Self-attention uses rotary positional encoding (RoPE-style, Eq. 3–4): the score between tokens $i$ and $j$ is $a_{ij} = q_i^\top \mathbf{R}(\mathbf{p}_j - \mathbf{p}_i)\, k_j$ , where $\mathbf{R}(\cdot)$ is a block-diagonal rotation matrix built from learned 2D basis vectors $b_k \in \mathbb{R}^2$ (one per $d/2 = 128$ subspace). Relative geometry is thus encoded at every self-attention layer rather than injected once at input. Cross-attention exploits bidirectionality (Eq. 5): $a_{ij}^{IS} = k_i^I \cdot (k_j^S)^\top = a_{ji}^{SI}$ , so the similarity matrix is computed once for both directions, saving a factor of approximately 2 on the most expensive step. The architecture uses 4 attention heads and a descriptor dimension of $d=256$ throughout (§4).

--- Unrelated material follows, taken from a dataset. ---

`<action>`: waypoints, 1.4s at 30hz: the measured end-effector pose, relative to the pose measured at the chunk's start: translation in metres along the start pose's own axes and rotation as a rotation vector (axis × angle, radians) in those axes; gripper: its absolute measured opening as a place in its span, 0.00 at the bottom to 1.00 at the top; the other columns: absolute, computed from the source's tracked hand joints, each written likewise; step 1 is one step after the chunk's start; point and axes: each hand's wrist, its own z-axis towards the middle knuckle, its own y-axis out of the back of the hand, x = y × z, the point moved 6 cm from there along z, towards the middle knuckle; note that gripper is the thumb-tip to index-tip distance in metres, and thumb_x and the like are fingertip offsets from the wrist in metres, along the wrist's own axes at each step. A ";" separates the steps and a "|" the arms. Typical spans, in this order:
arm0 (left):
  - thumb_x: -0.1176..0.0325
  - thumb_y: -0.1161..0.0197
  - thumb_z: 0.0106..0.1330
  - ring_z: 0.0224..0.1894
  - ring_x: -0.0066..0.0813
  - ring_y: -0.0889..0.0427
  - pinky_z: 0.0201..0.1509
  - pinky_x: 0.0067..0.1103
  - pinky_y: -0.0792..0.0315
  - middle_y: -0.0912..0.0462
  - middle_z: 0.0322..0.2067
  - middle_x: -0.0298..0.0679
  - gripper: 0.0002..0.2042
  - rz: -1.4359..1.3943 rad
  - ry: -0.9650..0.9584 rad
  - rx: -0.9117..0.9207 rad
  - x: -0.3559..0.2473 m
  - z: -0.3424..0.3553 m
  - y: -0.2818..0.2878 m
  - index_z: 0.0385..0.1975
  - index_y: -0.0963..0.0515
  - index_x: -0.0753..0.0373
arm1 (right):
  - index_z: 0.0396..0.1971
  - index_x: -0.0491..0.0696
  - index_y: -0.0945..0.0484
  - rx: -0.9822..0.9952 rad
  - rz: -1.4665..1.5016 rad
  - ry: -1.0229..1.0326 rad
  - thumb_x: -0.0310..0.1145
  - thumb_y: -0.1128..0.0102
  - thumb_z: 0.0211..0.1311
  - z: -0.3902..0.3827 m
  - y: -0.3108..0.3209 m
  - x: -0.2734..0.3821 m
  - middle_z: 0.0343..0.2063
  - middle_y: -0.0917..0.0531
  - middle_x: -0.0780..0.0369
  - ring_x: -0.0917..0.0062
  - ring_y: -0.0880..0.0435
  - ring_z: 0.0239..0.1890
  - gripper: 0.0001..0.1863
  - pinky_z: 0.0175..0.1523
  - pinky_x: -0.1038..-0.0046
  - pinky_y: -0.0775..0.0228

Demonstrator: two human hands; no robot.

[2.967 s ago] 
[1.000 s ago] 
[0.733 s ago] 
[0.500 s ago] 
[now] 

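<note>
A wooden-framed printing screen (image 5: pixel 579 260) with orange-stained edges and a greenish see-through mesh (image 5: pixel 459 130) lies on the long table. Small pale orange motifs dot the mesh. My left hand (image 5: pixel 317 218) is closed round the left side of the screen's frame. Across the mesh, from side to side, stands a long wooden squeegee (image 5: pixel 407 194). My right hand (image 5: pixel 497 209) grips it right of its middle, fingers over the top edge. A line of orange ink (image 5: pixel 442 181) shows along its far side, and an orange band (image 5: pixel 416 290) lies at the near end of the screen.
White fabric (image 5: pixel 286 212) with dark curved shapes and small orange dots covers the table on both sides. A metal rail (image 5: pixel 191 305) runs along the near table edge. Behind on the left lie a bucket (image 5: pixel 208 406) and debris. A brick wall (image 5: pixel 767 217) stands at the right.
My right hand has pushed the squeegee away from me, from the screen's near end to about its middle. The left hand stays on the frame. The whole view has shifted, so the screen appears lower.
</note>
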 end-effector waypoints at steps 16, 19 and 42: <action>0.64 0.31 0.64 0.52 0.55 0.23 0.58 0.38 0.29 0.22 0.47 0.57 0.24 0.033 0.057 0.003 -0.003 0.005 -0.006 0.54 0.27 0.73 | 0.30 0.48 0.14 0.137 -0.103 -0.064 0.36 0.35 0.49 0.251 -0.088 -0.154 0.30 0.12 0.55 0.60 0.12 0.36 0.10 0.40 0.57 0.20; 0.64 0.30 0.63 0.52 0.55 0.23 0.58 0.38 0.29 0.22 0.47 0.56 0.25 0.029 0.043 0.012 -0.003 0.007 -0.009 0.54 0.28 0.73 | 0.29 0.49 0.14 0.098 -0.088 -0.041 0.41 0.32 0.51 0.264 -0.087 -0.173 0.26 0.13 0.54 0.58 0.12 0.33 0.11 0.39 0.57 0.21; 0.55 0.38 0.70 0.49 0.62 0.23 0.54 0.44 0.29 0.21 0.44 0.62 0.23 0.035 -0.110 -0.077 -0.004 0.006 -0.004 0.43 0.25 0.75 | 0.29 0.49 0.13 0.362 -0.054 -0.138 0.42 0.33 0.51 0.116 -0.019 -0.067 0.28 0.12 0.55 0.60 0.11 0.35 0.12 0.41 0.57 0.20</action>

At each layer, two lightweight heads are applied to each token's updated representation:

Matchability head (Eq. 7): $\sigma_i = \text{Sigmoid}(\text{Linear}(x_i)) \in [0,1]$ — probability that point $i$ has a valid correspondent in the other image.
Confidence head (Eq. 9): $c_i = \text{Sigmoid}(\text{MLP}(x_i)) \in [0,1]$ — estimate of whether point $i$ 's representation has converged.

The final assignment head computes the soft partial assignment using dual-softmax gated by matchability (Eq. 6–8). The pairwise similarity is $\mathbf{S}_{ij} = \text{Linear}(x_i^A)^\top \text{Linear}(x_j^B)$ (Eq. 6), and the assignment matrix is:

\mathbf{P}_{ij} = \sigma_i^A \cdot \sigma_j^B \cdot \text{Softmax}_{k \in A}(\mathbf{S}_{kj})_i \cdot \text{Softmax}_{k \in B}(\mathbf{S}_{ik})_j. \quad \text{(Eq. 8)}

This disentangles similarity (the dual-softmax factor) from matchability ( $\sigma_i^A \sigma_j^B$ ), in contrast to SuperGlue's dustbin, which entangles the two into a single Sinkhorn matrix entry. The lightweight head admits supervision at every layer rather than only at the final one (Eq. 11 training loss).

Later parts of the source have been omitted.